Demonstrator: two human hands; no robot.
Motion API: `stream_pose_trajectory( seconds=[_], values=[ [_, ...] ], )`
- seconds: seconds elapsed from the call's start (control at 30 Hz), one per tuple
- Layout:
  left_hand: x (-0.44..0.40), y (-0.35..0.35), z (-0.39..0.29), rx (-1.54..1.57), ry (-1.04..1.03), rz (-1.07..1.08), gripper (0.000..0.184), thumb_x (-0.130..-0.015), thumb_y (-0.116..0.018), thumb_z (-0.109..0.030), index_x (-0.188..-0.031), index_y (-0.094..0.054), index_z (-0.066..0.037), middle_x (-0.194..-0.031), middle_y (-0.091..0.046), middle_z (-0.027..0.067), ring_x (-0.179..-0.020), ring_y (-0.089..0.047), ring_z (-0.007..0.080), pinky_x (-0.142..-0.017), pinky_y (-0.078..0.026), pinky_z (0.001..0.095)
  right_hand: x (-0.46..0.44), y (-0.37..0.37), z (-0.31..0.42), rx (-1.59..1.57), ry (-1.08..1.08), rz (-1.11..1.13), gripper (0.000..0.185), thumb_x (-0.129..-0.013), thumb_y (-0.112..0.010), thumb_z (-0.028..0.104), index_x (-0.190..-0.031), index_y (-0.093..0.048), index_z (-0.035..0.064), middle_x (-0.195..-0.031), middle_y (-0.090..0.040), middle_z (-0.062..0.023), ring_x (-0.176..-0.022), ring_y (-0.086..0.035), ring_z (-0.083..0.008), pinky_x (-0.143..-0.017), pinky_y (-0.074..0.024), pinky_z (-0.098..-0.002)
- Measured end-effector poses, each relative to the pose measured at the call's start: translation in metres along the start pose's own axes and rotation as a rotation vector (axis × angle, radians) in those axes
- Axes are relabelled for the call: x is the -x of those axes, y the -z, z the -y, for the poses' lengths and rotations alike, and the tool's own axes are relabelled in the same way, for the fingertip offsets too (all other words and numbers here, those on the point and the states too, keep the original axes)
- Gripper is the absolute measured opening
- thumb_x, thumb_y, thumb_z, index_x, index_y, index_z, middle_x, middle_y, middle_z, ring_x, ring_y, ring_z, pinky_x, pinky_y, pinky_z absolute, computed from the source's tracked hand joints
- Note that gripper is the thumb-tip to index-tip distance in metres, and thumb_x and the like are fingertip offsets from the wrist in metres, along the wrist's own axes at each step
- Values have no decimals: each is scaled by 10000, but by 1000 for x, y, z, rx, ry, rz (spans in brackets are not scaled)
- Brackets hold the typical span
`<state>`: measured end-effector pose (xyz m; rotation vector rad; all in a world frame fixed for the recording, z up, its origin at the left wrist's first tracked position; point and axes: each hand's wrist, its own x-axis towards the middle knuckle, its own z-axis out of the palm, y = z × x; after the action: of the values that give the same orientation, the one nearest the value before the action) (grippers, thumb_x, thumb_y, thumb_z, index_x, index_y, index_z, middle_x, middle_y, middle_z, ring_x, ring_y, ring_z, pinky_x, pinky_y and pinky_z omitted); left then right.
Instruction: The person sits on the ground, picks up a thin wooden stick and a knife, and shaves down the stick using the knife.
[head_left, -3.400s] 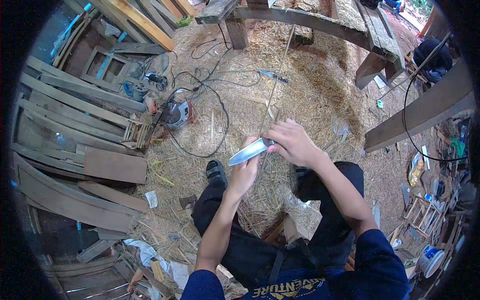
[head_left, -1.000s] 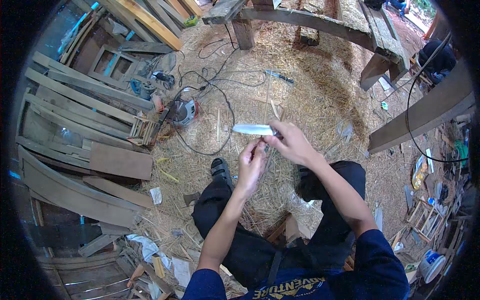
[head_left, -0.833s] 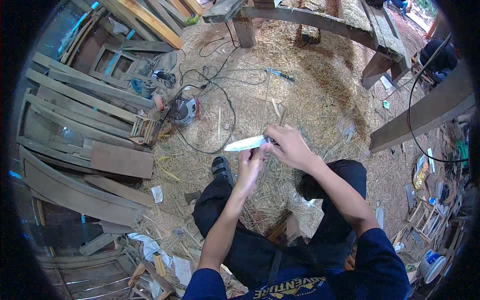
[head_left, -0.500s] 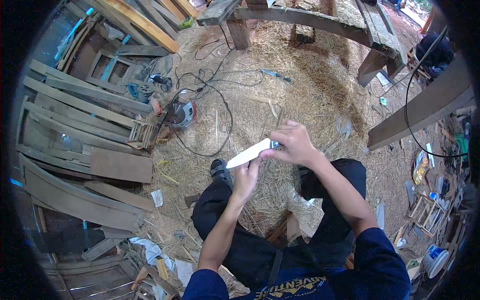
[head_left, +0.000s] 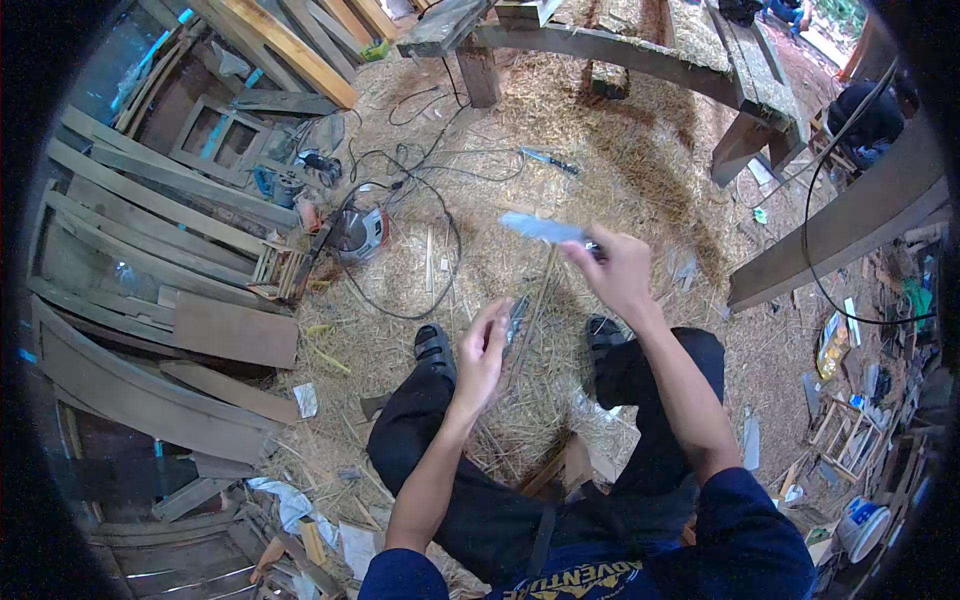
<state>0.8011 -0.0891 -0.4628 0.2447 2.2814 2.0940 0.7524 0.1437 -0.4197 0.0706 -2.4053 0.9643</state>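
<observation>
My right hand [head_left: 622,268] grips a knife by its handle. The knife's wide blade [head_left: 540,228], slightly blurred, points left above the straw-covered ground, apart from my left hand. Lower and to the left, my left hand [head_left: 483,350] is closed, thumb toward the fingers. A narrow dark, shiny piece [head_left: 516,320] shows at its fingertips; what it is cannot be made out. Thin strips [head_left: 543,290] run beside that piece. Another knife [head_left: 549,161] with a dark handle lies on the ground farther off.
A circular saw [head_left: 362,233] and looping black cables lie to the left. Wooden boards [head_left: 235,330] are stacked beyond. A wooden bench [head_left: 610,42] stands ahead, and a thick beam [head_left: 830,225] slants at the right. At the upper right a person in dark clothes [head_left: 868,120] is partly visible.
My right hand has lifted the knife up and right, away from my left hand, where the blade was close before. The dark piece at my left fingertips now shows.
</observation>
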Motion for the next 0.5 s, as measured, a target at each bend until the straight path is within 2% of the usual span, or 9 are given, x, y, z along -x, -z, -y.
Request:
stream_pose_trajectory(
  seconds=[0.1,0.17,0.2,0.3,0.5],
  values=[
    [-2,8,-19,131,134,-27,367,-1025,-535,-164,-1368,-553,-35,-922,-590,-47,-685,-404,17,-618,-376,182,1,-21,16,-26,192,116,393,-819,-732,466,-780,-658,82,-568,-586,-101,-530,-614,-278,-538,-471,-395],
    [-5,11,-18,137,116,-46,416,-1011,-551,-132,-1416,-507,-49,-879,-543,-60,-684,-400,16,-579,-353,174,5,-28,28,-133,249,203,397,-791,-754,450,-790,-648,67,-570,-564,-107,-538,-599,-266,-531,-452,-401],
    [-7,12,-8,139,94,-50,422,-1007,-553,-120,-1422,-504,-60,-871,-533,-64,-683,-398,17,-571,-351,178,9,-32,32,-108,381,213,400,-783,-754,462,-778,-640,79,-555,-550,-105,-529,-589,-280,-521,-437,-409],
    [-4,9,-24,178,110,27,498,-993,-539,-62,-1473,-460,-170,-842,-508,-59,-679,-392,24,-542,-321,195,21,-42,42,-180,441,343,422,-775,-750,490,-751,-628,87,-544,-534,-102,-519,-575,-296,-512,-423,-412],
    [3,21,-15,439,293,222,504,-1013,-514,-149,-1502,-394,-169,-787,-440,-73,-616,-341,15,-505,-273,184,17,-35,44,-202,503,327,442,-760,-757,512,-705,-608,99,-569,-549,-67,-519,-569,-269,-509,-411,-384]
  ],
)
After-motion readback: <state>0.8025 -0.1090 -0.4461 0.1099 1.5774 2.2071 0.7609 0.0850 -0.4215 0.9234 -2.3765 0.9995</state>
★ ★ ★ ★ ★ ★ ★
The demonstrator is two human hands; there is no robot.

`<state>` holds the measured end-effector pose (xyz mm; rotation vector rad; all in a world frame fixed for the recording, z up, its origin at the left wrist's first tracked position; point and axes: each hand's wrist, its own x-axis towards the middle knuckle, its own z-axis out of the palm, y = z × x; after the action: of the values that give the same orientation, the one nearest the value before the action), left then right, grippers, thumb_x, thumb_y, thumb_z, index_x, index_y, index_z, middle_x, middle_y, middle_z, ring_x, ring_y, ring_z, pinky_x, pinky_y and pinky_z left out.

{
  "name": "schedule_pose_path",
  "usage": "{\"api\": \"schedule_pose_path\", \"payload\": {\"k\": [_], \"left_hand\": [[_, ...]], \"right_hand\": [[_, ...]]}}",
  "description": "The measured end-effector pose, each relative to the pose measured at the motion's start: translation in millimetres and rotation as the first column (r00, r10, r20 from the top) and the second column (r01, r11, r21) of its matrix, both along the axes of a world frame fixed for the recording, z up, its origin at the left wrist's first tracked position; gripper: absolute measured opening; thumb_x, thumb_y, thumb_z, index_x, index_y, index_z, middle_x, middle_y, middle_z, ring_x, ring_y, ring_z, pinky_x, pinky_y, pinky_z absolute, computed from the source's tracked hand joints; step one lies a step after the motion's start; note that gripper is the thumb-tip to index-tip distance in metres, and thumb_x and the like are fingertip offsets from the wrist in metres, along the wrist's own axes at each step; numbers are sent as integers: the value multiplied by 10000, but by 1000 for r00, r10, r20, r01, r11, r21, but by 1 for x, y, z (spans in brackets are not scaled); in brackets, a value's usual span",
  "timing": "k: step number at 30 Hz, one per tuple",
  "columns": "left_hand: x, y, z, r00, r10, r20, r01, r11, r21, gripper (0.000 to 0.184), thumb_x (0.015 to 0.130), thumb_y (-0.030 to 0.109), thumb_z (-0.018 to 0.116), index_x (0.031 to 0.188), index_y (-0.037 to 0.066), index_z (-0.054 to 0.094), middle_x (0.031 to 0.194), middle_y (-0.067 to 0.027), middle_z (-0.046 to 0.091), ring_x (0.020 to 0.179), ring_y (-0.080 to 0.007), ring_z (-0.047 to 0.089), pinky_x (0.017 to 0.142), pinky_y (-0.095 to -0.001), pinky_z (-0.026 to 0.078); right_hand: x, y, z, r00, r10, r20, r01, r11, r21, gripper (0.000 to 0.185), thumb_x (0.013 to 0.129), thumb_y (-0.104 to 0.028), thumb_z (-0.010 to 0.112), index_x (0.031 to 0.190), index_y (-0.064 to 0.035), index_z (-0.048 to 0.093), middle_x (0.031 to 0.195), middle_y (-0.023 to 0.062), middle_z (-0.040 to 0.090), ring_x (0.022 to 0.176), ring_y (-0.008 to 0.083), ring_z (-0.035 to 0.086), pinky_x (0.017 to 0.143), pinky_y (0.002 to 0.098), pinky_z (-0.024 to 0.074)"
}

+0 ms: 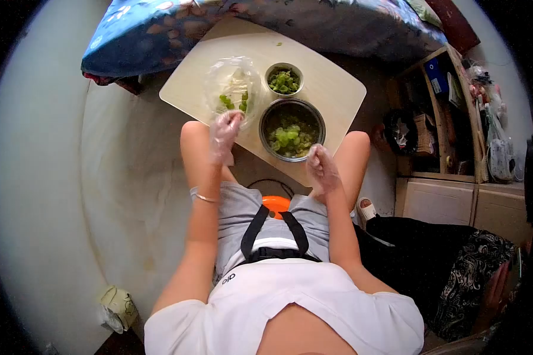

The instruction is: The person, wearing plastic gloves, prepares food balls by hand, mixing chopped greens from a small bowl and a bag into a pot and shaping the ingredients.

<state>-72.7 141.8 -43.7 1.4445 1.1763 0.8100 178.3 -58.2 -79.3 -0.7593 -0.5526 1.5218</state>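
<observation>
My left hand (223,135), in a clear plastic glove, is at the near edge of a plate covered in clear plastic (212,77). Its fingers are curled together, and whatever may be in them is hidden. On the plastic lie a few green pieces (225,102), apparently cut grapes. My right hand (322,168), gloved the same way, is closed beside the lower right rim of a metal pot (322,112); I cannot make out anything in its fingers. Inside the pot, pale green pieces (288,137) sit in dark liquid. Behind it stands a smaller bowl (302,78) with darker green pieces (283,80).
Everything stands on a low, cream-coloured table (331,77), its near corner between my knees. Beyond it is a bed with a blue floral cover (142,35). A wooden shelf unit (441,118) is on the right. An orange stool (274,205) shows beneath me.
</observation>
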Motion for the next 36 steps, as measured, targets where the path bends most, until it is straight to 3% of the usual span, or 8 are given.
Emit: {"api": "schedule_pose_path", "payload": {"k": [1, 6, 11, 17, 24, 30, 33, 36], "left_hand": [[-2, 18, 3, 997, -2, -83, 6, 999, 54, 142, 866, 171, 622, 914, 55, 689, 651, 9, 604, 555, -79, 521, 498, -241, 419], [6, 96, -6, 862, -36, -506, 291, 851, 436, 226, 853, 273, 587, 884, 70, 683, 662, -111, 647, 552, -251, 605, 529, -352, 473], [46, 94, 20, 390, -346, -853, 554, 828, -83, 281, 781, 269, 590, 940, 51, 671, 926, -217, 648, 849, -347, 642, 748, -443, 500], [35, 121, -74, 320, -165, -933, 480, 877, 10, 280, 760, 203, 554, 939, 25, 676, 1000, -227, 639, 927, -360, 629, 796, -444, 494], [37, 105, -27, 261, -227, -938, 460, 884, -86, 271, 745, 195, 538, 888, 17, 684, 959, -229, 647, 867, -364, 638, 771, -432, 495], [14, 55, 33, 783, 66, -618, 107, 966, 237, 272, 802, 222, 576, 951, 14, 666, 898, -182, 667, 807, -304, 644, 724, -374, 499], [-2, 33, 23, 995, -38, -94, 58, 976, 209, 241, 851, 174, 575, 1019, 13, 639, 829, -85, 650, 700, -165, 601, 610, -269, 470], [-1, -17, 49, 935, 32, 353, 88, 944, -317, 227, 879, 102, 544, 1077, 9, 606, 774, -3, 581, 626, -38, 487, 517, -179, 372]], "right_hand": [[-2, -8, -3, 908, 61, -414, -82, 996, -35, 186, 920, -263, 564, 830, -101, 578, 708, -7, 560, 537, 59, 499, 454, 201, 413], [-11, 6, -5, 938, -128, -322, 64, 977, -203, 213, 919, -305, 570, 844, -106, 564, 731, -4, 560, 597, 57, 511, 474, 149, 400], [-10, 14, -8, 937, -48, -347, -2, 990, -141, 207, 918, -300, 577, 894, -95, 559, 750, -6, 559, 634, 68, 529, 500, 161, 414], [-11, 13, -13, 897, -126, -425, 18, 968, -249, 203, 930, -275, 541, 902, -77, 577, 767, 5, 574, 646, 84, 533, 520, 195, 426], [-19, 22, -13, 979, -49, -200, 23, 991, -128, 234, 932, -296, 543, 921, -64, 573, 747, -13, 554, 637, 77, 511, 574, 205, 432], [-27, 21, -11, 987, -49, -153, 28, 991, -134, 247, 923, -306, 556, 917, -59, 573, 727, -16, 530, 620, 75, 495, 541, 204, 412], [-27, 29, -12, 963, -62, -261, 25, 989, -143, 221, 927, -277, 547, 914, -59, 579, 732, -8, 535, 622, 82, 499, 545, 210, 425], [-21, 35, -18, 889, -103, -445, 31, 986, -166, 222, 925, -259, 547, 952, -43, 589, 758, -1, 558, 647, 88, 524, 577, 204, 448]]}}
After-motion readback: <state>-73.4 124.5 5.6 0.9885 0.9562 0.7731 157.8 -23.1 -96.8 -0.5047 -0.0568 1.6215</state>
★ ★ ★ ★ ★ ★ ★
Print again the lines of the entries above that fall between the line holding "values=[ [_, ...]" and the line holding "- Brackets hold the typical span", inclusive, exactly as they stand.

Motion API: `stream_pose_trajectory( seconds=[_], values=[ [_, ...] ], )`
- seconds: seconds elapsed from the call's start (control at 30 Hz), one per tuple
- Layout:
  left_hand: x (-0.44..0.40), y (-0.35..0.35), z (-0.39..0.29), rx (-1.54..1.57), ry (-1.04..1.03), rz (-1.07..1.08), gripper (0.000..0.184), thumb_x (-0.130..-0.015), thumb_y (-0.116..0.018), thumb_z (-0.109..0.030), index_x (-0.188..-0.031), index_y (-0.094..0.054), index_z (-0.066..0.037), middle_x (-0.194..-0.031), middle_y (-0.091..0.046), middle_z (-0.027..0.067), ring_x (-0.179..-0.020), ring_y (-0.089..0.047), ring_z (-0.007..0.080), pinky_x (-0.142..-0.017), pinky_y (-0.078..0.026), pinky_z (0.001..0.095)
  right_hand: x (-0.46..0.44), y (-0.37..0.37), z (-0.31..0.42), rx (-1.59..1.57), ry (-1.08..1.08), rz (-1.11..1.13), gripper (0.000..0.185), thumb_x (-0.129..-0.013), thumb_y (-0.112..0.010), thumb_z (-0.028..0.104), index_x (-0.190..-0.031), index_y (-0.093..0.048), index_z (-0.035..0.064), middle_x (-0.195..-0.031), middle_y (-0.090..0.040), middle_z (-0.062..0.023), ring_x (-0.176..-0.022), ring_y (-0.086..0.035), ring_z (-0.083..0.008), pinky_x (-0.143..-0.017), pinky_y (-0.074..0.024), pinky_z (-0.098..-0.002)
- Measured end-effector poses, each relative to the pose measured at the call's start: translation in metres along the start pose's own axes and rotation as a rotation vector (axis × angle, radians) in those axes
- Axes are relabelled for the call: x is the -x of those axes, y the -z, z the -y, for the poses' lengths and rotations alike, and the tool's own axes are relabelled in the same way, for the fingertip offsets too (all other words and numbers here, those on the point and the states too, keep the original axes)
- Gripper is the absolute measured opening
- thumb_x, thumb_y, thumb_z, index_x, index_y, index_z, middle_x, middle_y, middle_z, ring_x, ring_y, ring_z, pinky_x, pinky_y, pinky_z absolute, computed from the source's tracked hand joints
- Note that gripper is the thumb-tip to index-tip distance in metres, and thumb_x and the like are fingertip offsets from the wrist in metres, along the wrist's own axes at each step
- Values have no decimals: each is scaled by 10000, but by 1000 for x, y, z, rx, ry, rz (spans in brackets are not scaled)
- Brackets hold the typical span

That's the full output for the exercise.